··· Dataset excerpts ···
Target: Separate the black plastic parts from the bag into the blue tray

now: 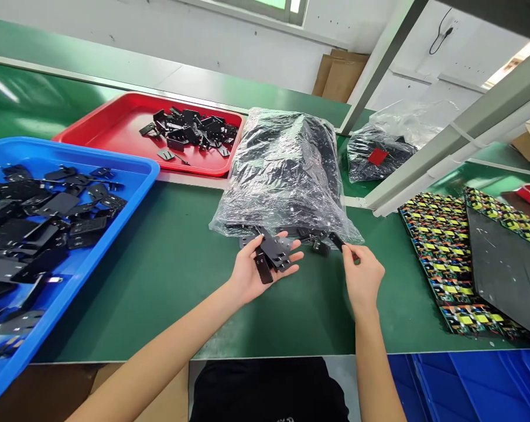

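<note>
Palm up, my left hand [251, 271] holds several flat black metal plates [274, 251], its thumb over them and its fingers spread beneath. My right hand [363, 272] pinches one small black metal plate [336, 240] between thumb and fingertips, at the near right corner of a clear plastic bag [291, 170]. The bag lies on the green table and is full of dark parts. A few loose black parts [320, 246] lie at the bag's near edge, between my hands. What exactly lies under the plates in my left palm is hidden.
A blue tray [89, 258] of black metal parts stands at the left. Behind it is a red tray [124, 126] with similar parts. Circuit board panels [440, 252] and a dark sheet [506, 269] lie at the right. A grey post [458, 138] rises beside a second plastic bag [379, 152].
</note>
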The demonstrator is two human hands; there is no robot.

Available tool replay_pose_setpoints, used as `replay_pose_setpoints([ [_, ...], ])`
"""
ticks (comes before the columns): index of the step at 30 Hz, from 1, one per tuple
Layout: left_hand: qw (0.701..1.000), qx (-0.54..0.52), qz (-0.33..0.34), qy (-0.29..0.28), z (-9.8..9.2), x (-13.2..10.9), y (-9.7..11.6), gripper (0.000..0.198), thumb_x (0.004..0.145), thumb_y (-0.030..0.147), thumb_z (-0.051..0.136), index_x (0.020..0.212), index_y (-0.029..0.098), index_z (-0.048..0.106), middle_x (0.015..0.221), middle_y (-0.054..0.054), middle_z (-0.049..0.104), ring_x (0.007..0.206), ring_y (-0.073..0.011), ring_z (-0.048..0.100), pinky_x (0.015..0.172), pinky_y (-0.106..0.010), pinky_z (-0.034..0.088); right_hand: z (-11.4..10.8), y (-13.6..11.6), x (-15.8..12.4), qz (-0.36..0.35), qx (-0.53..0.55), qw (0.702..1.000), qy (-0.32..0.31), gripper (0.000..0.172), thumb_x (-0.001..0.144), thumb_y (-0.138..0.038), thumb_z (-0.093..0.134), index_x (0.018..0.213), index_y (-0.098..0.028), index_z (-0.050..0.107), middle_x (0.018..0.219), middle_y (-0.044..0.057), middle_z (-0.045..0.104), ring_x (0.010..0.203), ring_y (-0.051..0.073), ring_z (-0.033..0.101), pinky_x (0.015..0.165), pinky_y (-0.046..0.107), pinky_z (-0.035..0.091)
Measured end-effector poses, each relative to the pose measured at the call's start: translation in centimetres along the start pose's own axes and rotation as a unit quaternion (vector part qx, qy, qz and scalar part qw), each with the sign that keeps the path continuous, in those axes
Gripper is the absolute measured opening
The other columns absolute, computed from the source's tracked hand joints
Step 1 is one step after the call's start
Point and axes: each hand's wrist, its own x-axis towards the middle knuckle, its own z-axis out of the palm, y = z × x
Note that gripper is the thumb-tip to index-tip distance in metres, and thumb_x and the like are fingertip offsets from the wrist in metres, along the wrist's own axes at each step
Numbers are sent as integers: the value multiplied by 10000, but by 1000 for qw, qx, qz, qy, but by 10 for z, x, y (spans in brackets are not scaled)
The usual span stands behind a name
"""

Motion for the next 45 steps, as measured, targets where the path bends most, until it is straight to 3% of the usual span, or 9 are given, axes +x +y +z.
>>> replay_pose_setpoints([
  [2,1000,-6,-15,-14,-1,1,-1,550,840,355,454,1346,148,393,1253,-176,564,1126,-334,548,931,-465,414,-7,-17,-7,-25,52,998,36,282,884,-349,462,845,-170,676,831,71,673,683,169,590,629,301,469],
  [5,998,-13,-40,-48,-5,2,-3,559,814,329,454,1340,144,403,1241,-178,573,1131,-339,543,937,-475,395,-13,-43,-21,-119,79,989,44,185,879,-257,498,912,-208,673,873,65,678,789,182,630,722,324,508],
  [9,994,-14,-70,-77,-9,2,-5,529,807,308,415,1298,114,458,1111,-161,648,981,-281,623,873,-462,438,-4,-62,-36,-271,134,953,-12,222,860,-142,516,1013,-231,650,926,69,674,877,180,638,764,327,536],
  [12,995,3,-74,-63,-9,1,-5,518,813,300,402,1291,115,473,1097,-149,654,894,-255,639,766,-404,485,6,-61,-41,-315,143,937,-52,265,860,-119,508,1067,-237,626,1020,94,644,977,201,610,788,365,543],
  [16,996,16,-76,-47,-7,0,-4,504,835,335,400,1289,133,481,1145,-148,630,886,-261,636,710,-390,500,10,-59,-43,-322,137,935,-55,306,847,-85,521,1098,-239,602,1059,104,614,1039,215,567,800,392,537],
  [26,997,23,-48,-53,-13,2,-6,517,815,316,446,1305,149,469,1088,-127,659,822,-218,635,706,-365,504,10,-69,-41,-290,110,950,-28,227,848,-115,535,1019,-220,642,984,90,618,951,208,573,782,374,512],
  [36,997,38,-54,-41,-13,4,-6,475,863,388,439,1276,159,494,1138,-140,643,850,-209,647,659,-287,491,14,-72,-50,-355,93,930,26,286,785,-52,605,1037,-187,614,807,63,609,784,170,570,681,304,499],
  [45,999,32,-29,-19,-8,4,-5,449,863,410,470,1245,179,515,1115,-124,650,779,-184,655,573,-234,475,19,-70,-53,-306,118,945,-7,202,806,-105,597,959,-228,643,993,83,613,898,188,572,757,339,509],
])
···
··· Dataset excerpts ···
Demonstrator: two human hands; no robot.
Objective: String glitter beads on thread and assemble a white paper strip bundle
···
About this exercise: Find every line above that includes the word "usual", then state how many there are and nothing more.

Response area: 2